In Review: Haffner Orchestra at Ashton Hall, Lancaster, Saturday, 19th June 2013
Reviewed by Henry Prince
The audience almost filled the town hall on Saturday night. Many will have dragged themselves away from Wimbledon coverage to hear the Haffner Orchestra in its final concert of the season. Two hours later, they were congratulating themselves on their choice of entertainment for the evening, the spectacle of Serena looking for another ‘double bagel’ win over some hapless opponent having been replaced with the exquisite sounds of Bartok, Holst, Hummel and Beethoven played by this exceptional group of amateur musicians.
As a patron of this orchestra, I have come to expect a Haffner evening to be educational. On this occasion, I learned both from the programme notes and from the value-added pre-concert talk by the evening’s trumpet soloist.

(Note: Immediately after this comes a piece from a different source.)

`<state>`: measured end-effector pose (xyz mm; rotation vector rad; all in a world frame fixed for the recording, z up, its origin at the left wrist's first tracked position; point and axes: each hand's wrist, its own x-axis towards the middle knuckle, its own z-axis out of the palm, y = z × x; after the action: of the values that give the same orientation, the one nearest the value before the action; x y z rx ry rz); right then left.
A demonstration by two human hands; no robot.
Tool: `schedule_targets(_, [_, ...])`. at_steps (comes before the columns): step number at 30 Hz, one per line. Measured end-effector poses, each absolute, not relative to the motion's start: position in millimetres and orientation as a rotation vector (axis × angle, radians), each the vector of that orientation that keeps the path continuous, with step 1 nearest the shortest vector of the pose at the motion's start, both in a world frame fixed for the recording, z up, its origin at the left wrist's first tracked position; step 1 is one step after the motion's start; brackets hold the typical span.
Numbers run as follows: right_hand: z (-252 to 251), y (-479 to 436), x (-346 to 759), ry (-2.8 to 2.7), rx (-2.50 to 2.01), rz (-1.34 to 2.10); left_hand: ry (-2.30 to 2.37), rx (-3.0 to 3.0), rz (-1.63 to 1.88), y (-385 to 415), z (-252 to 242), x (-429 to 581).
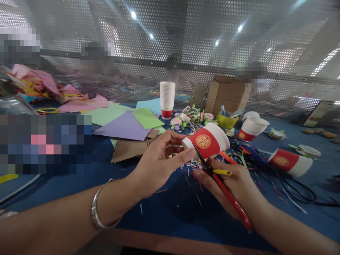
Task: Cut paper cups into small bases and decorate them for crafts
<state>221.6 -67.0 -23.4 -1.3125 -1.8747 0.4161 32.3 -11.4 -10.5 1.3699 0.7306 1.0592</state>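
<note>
My left hand [166, 159] is closed around the base end of a red and white paper cup [209, 141], which lies tilted on its side in the air with a gold emblem on its red band. In my right hand [231, 180] are scissors [231, 202] with a long red handle. Their dark blades reach the cup's edge near my left thumb. A short yellow tube-like piece [222, 172] sticks out beside the scissors; whether it belongs to them I cannot tell. Some of my right fingers are hidden behind the tool and cup.
Behind stand a tall stack of paper cups [167, 99] and an open cardboard box [225, 94]. Coloured paper sheets [124, 125] lie left. To the right are more cups [252, 128], a cup on its side [289, 162] and black cable [297, 193]. Paper scraps litter the blue table.
</note>
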Motion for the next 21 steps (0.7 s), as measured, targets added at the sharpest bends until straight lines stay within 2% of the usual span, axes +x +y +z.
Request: schedule_targets(21, [-21.3,-66.2,219.4,-1.865,-1.36,0.483,0.722,1.423,1.207,-13.7,-8.8,33.2])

The soloist Peter Lawrence (originally from Barrow-in-Furness) has lived with his family in the north eastern Bavarian town of Hof for 20 years. He told us that there were many more orchestras in Germany than in the UK and that many British and American musicians live in Germany precisely because of the greater availability of work.
Although he had been asked by the Haffner to perform the popular Haydn trumpet concerto, he had requested that he be allowed to perform the less-well-known Hummel concerto, a work that, unlike the Haydn, which was the standard work for every trumpet audition, he had not played and heard to death over the years. The audience loved his choice.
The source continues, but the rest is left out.